O uso privativo dominial passa a poder ser objecto de concessão por arrendamento, desde que motivos de utilidade pública o justifiquem, tendo-se procurado, na definição das utilizações que justificam essa qualificação, o equilíbrio entre os interesses particulares dos investidores e o interesse geral do Território.
Nestes termos;
Tendo em atenção o proposto pelo Encarregado do Governo do Território;
Cumpridas as formalidades do artigo 48.º, n.º 2, alínea a), do Estatuto Orgânico de Macau;
A Assembleia Legislativa decreta, nos termos do artigo 31.º, n.º 1, alíneas a) e j), do mesmo Estatuto, o seguinte:
Pertencem ao domínio público hídrico do Território os leitos e margens das águas navegáveis ou flutuáveis confinantes com o Território, as praias e os cais, pontes-cais, rampas de alagem e crenagem e planos ou carreiras de construção e reparação.
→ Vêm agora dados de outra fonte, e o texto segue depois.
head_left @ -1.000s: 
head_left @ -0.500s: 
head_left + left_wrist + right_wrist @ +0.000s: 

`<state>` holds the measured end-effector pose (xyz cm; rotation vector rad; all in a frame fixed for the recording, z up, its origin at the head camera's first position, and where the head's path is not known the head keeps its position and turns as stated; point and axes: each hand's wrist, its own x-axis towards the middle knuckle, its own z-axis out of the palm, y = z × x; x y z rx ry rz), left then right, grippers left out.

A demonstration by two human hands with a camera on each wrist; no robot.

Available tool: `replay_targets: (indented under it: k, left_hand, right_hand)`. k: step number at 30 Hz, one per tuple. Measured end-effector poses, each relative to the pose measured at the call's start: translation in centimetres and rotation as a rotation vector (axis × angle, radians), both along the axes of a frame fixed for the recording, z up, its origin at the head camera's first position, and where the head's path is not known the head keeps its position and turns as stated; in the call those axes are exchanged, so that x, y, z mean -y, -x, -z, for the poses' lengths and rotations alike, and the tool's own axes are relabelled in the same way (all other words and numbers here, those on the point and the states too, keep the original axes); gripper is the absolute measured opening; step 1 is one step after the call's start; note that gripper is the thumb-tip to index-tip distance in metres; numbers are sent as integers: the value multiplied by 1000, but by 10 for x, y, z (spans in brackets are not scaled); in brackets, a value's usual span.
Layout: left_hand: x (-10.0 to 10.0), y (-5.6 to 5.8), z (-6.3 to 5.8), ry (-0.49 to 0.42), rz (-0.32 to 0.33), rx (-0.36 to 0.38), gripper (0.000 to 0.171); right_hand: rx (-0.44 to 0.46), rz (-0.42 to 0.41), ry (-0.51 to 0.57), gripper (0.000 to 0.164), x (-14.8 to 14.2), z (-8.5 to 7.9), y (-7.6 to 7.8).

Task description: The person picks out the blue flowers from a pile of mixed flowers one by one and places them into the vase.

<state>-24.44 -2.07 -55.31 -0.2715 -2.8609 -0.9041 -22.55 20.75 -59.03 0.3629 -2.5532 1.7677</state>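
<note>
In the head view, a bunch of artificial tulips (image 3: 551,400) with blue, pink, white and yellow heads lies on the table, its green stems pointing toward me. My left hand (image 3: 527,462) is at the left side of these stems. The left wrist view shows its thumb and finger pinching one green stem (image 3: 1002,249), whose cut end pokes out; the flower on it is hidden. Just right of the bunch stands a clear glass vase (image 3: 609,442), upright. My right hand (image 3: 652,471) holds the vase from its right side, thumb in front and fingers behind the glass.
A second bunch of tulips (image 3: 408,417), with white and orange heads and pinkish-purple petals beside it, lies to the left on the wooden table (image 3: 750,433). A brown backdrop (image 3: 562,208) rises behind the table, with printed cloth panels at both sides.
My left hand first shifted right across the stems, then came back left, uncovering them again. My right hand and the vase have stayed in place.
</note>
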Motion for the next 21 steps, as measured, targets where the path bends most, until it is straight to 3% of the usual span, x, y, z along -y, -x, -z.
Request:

Consideram-se águas navegáveis as que forem acomodadas à navegação de embarcações e flutuáveis aquelas por onde se puderem fazer derivar objectos flutuantes.
1. Consideram-se leitos os terrenos cobertos pelas águas, quando não influenciados por cheias extraordinárias, inundações ou tempestades, incluindo-se nos leitos os mouchões, lodeiros e areais neles formados por deposição aluvial.
2. Os leitos das demais águas sujeitos à influência das marés, são limitados pela linha da máxima praia-mar de águas vivas ou ainda pela aresta ou crista superior dos taludes ou muros marginais, linha que é definida, para cada local, em função do espraiamento das vagas em condições médias de agitação ou em condições de cheias médias, respectivamente.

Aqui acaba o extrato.